Affects of Trade Restrictions
International sanctions, tariffs, quotas, and trade restrictions encourage those in the domestic industries to produce less efficiently and make more money selling their goods. It also leads to less world output, less trade, less production, and less wages. (National Council, 2008) The benefit of specialization and free trade, including absolute and comparative advantages, is that world output is maximized and the world’s producers are producing at maximum efficiency. These sanctions, tariffs, quotas, and trade restrictions limit that maximum output and efficiency. For example, American shoemakers are not as efficient as Chinese shoemakers, so the U.S. may put a tariff on the Chinese imports and give a subsidy to the American shoemaker, where the American shoemaker may be able to work more efficiently in another industry or another faction of the shoe industry. These subsidies will allow the American shoemaker to produce at a lower cost, but possibly at the expense of quality. (National Council, 2008)

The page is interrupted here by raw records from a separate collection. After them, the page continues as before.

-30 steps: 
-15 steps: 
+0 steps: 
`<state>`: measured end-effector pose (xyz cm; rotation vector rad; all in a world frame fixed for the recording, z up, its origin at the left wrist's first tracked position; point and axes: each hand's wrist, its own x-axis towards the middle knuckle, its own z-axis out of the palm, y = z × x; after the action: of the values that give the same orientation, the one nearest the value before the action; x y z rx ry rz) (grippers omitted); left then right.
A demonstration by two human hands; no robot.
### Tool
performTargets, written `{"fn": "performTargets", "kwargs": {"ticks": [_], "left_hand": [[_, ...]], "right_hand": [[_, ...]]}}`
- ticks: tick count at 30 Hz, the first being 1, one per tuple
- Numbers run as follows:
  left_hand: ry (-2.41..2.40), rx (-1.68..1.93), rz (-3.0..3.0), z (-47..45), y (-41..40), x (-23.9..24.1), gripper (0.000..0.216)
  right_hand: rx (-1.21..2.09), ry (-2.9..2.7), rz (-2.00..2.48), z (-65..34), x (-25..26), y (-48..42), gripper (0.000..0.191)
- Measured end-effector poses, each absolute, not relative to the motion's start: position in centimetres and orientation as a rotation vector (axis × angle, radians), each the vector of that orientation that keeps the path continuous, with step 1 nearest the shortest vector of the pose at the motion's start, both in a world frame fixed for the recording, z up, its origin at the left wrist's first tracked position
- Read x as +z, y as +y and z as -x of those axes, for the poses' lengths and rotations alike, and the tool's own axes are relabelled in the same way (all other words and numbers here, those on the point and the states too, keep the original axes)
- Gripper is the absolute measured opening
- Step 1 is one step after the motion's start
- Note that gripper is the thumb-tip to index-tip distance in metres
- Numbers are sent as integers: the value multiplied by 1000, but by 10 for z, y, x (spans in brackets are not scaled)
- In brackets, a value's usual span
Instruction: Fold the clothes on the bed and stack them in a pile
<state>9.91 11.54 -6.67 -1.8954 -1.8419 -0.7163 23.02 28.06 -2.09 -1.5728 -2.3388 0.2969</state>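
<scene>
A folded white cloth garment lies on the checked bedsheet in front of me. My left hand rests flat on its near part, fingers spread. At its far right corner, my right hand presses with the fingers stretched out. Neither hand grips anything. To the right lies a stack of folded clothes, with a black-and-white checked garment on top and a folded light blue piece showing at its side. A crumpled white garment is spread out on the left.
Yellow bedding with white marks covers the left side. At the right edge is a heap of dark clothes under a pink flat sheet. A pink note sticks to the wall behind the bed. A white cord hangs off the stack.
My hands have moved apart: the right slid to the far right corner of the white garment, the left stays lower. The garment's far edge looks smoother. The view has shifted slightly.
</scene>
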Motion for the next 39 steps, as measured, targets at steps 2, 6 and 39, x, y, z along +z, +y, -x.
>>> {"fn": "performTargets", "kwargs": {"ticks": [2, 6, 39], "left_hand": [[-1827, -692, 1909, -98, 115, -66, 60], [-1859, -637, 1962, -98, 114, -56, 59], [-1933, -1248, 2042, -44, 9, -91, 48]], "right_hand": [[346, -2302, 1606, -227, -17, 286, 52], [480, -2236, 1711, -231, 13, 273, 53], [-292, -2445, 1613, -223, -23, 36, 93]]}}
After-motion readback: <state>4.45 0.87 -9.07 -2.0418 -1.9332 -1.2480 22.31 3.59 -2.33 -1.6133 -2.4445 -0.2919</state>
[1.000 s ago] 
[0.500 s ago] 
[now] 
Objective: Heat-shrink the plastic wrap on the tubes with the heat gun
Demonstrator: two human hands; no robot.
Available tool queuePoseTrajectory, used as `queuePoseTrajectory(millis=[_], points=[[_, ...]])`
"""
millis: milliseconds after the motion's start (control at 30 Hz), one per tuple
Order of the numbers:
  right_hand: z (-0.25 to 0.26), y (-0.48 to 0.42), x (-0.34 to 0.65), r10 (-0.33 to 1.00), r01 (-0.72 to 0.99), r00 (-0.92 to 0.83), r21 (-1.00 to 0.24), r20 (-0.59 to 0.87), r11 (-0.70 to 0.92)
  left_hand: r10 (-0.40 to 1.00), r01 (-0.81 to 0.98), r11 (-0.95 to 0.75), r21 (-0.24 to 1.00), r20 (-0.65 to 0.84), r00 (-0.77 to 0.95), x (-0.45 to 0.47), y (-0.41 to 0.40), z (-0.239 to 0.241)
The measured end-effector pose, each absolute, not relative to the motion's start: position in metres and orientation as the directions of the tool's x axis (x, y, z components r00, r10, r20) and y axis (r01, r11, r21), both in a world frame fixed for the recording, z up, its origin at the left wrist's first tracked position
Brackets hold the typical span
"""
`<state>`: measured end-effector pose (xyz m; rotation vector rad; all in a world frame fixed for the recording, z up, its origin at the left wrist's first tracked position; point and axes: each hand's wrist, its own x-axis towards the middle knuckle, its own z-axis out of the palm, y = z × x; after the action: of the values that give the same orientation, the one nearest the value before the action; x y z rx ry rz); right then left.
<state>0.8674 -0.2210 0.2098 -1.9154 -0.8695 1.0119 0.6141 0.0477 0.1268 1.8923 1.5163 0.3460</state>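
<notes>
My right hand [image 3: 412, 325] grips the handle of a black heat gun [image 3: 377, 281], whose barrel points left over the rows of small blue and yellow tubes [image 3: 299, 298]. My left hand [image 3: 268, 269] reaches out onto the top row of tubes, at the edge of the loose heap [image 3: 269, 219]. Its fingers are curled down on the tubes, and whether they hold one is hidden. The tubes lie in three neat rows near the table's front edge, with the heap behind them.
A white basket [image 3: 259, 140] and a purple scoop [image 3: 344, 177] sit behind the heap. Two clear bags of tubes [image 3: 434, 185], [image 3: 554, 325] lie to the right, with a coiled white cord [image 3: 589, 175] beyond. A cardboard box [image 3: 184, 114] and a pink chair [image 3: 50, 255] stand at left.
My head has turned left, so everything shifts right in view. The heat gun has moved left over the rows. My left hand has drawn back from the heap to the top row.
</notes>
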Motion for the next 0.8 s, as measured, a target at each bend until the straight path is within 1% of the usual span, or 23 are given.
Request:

Agree with Trade Restrictions?
With absolute and comparative advantages and the positive effect they can have on maximum world output, maximum world consumption, maximum world efficiency, and maximum world prosperity, trade restrictions should not be utilized. There are, however, some positive things that do result from trade restrictions. However, the negative outweigh the positive. Trade restrictions may protect a smaller industry in the U.S., which is not operating at a comparative advantage as compared to a Chinese or Indian industry, but the people in the U.S. industry should focus on working in an industry in which the U.S. does have a comparative advantage in order to maximize world output and prosperity.
Trade Restrictions Successful?
Trade restrictions are successful in protecting an industry which would otherwise be at a comparative disadvantage. All American tax-payers must pay for the subsidies which go to these companies in these disadvantaged industries. Just because a group of people, which make up a company, decide to produce something which they cannot efficiently produce as compared to another country, we should not have to compensate them for their decision. They should decide to be innovative, produce something in which they do have a comparative advantage, and earn their compensation.